Re: pgsql: postgres_fdw: reestablish new connection if cached one is detect - Mailing list pgsql-committers

From Fujii Masao
Subject Re: pgsql: postgres_fdw: reestablish new connection if cached one is detect
Date
Msg-id 14cd32c8-9532-47b8-77d4-b81eb3b192ea@oss.nttdata.com
Whole thread Raw
In response to Re: pgsql: postgres_fdw: reestablish new connection if cached one is detect  (Michael Paquier <michael@paquier.xyz>)
Responses Re: pgsql: postgres_fdw: reestablish new connection if cached one is detect  (Fujii Masao <masao.fujii@oss.nttdata.com>)
List pgsql-committers

On 2020/10/07 11:13, Michael Paquier wrote:
> Hi Fujii-san,
> 
> On Tue, Oct 06, 2020 at 01:52:55AM +0000, Fujii Masao wrote:
>> postgres_fdw: reestablish new connection if cached one is detected as broken.
>>
>> In postgres_fdw, once remote connections are established, they are cached
>> and re-used for subsequent queries and transactions.

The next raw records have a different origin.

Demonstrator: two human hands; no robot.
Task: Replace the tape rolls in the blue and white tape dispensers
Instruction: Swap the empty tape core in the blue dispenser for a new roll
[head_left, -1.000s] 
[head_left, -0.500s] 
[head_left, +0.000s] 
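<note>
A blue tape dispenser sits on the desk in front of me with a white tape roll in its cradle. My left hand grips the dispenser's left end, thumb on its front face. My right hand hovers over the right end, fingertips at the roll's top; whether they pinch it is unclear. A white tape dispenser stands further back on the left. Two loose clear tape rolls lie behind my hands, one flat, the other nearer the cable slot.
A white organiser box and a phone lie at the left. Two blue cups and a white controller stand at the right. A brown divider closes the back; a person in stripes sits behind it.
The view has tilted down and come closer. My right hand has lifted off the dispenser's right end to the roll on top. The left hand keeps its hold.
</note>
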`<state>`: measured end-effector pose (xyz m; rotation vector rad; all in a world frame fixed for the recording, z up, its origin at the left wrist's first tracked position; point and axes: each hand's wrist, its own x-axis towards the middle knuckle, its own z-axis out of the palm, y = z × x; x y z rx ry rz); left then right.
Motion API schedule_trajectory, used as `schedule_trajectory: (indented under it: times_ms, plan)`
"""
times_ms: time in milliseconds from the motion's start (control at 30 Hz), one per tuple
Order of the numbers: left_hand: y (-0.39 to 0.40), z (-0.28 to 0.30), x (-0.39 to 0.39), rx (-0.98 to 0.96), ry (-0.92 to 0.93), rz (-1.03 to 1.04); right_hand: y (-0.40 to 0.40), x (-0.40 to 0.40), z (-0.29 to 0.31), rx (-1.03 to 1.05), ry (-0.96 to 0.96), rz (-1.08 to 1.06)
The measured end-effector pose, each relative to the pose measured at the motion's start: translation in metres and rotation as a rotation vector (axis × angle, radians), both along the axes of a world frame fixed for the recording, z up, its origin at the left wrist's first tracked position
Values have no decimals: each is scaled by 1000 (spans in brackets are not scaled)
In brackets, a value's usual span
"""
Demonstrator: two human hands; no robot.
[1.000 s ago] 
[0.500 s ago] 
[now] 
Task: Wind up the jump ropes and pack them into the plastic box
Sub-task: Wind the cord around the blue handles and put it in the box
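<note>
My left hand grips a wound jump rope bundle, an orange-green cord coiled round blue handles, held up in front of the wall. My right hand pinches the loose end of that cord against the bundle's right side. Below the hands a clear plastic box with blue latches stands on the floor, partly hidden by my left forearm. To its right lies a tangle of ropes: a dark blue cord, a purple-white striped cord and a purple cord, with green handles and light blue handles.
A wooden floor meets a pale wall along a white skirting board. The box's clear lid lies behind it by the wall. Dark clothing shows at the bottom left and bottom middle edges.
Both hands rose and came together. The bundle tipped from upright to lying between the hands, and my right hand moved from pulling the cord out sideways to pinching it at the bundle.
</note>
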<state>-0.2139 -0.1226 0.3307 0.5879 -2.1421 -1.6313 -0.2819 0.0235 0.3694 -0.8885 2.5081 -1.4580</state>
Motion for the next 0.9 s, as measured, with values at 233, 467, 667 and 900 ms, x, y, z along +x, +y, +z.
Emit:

There can be some
>> cases where those cached connections are unavaiable, for example,
>> by the restart of remote server. In these cases, previously an error was
>> reported and the query accessing to remote server failed if new remote
>> transaction failed to start because the cached connection was broken.
>>
>> This commit improves postgres_fdw so that new connection is remade
>> if broken connection is detected when starting new remote transaction.
>> This is useful to avoid unnecessary failure of queries when connection is
>> broken but can be reestablished.
> 
> lorikeet is telling that the test introduced by this commit is
> unstable:
> https://buildfarm.postgresql.org/cgi-bin/show_log.pl?nm=lorikeet&dt=2020-10-06%2008%3A28%3A36

Thanks for letting me know this!

> 
> Some details:
>   BEGIN;
>   SELECT 1 FROM ft1 LIMIT 1;
> - ?column?
> -----------
> -        1
> -(1 row)
> -
> +ERROR:  could not receive data from server: Software caused connection abort
> +CONTEXT:  remote SQL command: START TRANSACTION ISOLATION LEVEL REPEATABLE READ

This error means that new connection was successfully reestablished
after the cached connection was terminated, and then the above connection
error occurred when issuing "START TRANSACTION" command on that
new connection. There seems no suspicious relevant log messages in the
logfile. So I'm not sure why this error happened, yet.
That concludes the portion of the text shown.